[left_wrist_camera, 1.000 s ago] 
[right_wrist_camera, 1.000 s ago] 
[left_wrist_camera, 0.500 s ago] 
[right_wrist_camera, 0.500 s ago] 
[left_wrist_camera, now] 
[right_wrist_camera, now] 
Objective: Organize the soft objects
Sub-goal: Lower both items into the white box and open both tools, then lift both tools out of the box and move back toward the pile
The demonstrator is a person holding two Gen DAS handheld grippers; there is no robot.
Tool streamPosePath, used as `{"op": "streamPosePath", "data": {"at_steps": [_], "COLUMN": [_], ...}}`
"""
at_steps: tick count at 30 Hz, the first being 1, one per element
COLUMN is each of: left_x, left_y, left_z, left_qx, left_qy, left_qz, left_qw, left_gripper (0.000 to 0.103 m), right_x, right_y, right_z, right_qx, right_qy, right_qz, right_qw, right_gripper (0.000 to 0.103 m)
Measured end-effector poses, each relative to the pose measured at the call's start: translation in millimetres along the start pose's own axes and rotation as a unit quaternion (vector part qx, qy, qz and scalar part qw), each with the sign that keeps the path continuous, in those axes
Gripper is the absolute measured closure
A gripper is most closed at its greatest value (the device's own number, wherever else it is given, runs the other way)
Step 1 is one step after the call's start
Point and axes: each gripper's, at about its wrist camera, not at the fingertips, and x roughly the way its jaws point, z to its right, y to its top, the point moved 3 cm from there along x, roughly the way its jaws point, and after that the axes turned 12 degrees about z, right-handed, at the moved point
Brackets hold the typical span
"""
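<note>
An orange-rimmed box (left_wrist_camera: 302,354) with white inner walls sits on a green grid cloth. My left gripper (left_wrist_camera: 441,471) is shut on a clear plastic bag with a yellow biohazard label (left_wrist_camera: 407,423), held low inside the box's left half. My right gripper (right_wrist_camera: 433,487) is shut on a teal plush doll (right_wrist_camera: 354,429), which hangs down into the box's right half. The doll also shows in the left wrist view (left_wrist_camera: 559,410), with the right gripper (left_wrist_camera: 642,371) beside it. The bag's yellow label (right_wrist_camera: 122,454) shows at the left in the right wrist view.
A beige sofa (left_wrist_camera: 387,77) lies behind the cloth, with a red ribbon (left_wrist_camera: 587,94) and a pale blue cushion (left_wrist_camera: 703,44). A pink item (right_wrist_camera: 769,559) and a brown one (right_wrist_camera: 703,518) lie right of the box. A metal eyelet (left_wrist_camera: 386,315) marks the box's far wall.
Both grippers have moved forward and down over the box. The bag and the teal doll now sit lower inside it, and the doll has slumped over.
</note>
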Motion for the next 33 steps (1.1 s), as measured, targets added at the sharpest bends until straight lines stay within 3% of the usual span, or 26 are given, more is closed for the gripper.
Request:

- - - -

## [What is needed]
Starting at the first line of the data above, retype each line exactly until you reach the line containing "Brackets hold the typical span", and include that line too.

## [Solution for this problem]
[left_wrist_camera, 1.000 s ago] 
[right_wrist_camera, 1.000 s ago] 
[left_wrist_camera, 0.500 s ago] 
[right_wrist_camera, 0.500 s ago] 
[left_wrist_camera, now] 
[right_wrist_camera, now] 
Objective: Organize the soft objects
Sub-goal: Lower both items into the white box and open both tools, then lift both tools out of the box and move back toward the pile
The demonstrator is a person holding two Gen DAS handheld grippers; there is no robot.
Tool streamPosePath, used as `{"op": "streamPosePath", "data": {"at_steps": [_], "COLUMN": [_], ...}}`
"""
at_steps: tick count at 30 Hz, the first being 1, one per element
COLUMN is each of: left_x, left_y, left_z, left_qx, left_qy, left_qz, left_qw, left_gripper (0.000 to 0.103 m), right_x, right_y, right_z, right_qx, right_qy, right_qz, right_qw, right_gripper (0.000 to 0.103 m)
Measured end-effector poses, each relative to the pose measured at the call's start: translation in millimetres along the start pose's own axes and rotation as a unit quaternion (vector part qx, qy, qz and scalar part qw), each with the sign that keeps the path continuous, in those axes
Gripper is the absolute measured closure
A gripper is most closed at its greatest value (the device's own number, wherever else it is given, runs the other way)
Step 1 is one step after the call's start
Point and axes: each gripper's, at about its wrist camera, not at the fingertips, and x roughly the way its jaws point, z to its right, y to its top, the point moved 3 cm from there along x, roughly the way its jaws point, and after that the axes turned 12 degrees about z, right-handed, at the moved point
Brackets hold the typical span

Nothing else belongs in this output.